Monday, May 19, 2014

'That Ain't Fair' - Rape in Hollywood

Jodie Foster minutes before her attack in The Accused (1988)
There's a film I like to show to most of my friends, it's a flawed documentary called Girl 27 (2007) about a rape case that was kept quiet by the Hollywood studios, mainly MGM for over 70 years. The story goes that in the early 30's a young teenager who worked as an extra for the studio was lured to the Hal Roach Ranch (a place where a lot of MGM films were shot) under false pretenses to be 'entertainment' for the MGM sales team, basically the people who sell the studio's films to theaters. Champagne and whiskey was flowing like ground water, and eventually this 17 year old named Patricia Douglas was dragged out into a parked car and brutally assaulted and raped by one of the salesmen, a man named David Ross.
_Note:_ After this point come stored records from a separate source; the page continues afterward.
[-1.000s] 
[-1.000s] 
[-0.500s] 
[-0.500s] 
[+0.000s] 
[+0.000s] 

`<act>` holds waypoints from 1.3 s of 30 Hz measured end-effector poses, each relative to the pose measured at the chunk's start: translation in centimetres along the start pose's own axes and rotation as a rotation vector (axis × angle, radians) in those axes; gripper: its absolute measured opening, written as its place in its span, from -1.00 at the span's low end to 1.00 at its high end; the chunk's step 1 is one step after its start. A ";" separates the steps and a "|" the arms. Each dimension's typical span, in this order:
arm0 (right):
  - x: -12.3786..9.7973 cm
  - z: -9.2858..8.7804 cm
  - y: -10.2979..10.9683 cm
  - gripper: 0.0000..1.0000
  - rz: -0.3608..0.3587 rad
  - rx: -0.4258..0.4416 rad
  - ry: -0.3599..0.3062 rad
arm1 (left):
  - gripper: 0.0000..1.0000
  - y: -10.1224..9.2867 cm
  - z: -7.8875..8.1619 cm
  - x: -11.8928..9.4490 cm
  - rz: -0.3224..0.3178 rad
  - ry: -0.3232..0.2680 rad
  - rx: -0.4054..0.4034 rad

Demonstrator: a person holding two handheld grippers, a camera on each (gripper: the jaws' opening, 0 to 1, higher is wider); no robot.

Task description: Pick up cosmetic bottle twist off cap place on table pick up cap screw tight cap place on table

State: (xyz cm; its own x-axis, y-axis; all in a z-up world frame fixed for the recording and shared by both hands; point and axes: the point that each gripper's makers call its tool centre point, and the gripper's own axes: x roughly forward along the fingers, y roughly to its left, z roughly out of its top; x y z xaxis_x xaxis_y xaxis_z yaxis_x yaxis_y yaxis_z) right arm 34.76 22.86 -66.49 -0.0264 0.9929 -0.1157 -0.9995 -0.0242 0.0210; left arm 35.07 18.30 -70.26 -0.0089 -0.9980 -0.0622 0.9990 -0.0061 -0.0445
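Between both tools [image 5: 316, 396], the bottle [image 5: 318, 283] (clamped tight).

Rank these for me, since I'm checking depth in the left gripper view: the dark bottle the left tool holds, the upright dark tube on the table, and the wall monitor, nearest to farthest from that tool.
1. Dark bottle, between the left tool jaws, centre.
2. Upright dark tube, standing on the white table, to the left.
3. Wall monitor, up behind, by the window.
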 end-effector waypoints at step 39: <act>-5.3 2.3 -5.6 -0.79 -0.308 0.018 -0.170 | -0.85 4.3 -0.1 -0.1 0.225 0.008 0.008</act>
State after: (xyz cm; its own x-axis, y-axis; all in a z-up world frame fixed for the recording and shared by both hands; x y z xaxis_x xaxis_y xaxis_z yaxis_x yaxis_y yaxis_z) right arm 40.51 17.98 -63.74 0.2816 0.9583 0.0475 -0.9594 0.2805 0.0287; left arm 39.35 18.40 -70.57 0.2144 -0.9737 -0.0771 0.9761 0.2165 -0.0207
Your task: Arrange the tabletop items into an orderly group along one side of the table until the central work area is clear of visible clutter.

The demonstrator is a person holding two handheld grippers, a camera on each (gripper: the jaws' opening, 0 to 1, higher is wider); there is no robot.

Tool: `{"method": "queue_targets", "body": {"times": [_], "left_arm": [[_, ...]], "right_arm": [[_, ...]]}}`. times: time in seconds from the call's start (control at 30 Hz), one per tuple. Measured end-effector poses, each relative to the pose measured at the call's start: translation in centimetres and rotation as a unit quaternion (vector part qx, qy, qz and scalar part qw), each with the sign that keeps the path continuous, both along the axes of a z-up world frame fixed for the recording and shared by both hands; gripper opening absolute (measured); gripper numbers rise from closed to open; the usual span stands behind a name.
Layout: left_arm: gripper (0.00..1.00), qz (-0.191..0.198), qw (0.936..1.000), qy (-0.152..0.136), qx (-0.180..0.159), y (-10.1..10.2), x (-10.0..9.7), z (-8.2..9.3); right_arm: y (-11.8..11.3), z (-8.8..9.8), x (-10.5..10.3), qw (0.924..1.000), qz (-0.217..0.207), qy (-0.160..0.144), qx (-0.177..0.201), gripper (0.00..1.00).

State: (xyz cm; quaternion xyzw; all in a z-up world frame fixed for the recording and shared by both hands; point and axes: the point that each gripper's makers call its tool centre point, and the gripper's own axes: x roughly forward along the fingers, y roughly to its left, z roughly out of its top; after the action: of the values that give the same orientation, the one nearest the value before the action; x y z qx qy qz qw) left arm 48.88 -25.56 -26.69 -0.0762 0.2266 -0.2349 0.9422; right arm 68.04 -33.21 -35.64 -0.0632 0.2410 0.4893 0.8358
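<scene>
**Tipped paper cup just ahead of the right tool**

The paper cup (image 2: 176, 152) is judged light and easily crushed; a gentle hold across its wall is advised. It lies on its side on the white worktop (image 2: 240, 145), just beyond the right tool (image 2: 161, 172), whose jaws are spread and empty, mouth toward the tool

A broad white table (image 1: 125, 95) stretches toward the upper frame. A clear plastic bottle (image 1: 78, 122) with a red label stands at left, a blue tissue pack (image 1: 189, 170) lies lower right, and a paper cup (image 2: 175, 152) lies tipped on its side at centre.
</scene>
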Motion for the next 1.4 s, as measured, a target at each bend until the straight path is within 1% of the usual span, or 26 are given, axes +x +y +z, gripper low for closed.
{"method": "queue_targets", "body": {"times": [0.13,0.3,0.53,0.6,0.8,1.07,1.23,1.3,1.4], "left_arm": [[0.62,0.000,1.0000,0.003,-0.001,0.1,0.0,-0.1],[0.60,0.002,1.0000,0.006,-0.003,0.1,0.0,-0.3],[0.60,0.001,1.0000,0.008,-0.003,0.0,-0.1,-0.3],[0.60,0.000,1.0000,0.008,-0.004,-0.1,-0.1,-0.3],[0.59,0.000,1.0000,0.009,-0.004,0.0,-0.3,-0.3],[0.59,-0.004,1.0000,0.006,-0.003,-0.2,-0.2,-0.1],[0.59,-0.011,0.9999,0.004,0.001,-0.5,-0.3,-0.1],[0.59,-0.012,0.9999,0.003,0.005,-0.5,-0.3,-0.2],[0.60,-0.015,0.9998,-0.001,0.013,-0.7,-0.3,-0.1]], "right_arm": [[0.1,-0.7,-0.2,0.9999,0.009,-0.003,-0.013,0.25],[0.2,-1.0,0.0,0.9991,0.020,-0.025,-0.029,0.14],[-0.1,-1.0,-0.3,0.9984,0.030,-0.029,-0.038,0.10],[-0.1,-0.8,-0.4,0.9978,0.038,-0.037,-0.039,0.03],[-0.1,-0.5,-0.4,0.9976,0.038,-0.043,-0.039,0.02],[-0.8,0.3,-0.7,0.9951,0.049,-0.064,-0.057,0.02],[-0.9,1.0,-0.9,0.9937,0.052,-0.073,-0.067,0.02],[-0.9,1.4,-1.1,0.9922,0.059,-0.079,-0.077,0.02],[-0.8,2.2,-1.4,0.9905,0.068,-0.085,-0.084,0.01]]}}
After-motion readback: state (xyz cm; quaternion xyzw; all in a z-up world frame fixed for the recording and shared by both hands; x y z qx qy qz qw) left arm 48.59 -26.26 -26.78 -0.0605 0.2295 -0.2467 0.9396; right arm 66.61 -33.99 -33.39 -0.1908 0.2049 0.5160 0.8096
He was never served, never charged, and never had to pay for what he did. The studio heads snapped into action and made sure that even though Pat Douglas brought a class action law suit against him at the age of 17, they paid everyone including the only witness to the crime and even her own mother a substantial amount of hush money, and the whole thing stayed buried until a documentary filmmaker accidentally chanced on the headline while working on his book on Jean Harlow.
Pat Douglas and her mother outside the courtroom in a picture from the headlines in 1932. The mother was later paid to keep quiet about the whole thing. She took it and didn't ask any questions.
It's been a long time since then but have things really changed? In the documentary, the victim, Pat Douglas brings up the 1988 film The Accused. In which Jodie Foster stars as a rape victim with Kelly McGillis as her attorney, who later came out in People magazine admitting she was raped. Jodie won the Academy Award that year, and everything seemed sealed up with a nice little bow. As if Hollywood was saying ok now we know the gravity of the issue and look, we addressed it so let it go away now. If only it was that easy.
There's a scene early on in The Accused where McGillis visits Foster and asks her about all of her 'bad habits'. As in, was she dressed provocatively, does she go to bars alone, and when she does does she get drunk? Even if she's had sex with multiple partners and when she does have sex if a man hits her does she enjoy it? Foster rightfully is unhinged by these terrifying questions and gets irate while McGillis explains herself saying that 'these are the questions they are going to ask you on the stand', to which Foster replies 'That ain't fair'. If that isn't the biggest understatement of our century. 
'That ain't fair'.
No it isn't fair, and to this day that's what women have to endure. Just like what happened to Pat Douglas over 70 years ago, when they immediately labeled her a 'tart' and a 'tramp' because back then a tramp couldn't get raped. We see it happen again and again. It's what I like to call the 'double rape standard'. A woman gets attacked physically, and then she gets raped again on the witness stand when she is brave enough to fight for her dignity, her rights, and her life. In The Accused Foster is a self-described 'white trash bimbo' who works in a diner, drinks during the day, and goes to bars alone. And at first all of that is used against her even by her own lawyer. What hasn't changed at all is women being afraid of a predominately male-dominated world to speak out against injustice. In Girl 27, it was Pat's mother, in The Accused it's the best friend who actually witnesses what happens and once one of the male onlookers turns to her and says 'you're next' she runs off. 
Pat Douglas in a Vanity Fair photo shoot when she finally revealed her story, about a year or so before she died.
Since that film, this ugly subject matter has rarely been brought up because Hollywood daintily thought well we addressed it (because Foster does get her comeuppance in the end)  and that's that. Let's close the book on that forever now. It's not that easy Hollywood. I bring up these two examples to illustrate how little has changed. And even though the outcome for Patricia Douglas was different than that for Jodie Foster's character, it's the hardship in between is something that continues to go unaddressed. In a world that is still highly dominated by the male perspective and male filmmakers, it's not going to be easy to get a woman's point of view, the exact point of view across. This is far from over, and until this stops happening basically every single day, we need to keep putting a mirror to it. Especially when we have (albeit inexplicable) public figures like Melissa Gorga from Real Housewives for New Jersey fame advocating marital rape in fucking 2014. It just goes to show that little has changed. It's never ok, and it's never the woman's fault. It's really not that hard folks. What I've been talking about is basically an archaic version of 'slut shaming' and we all know that that leads no where good. It's not ok either, and it's time to stop.



1 comment:

Knave Murdok said...

This my fav article of yours so far :D
Thanks for being awesome.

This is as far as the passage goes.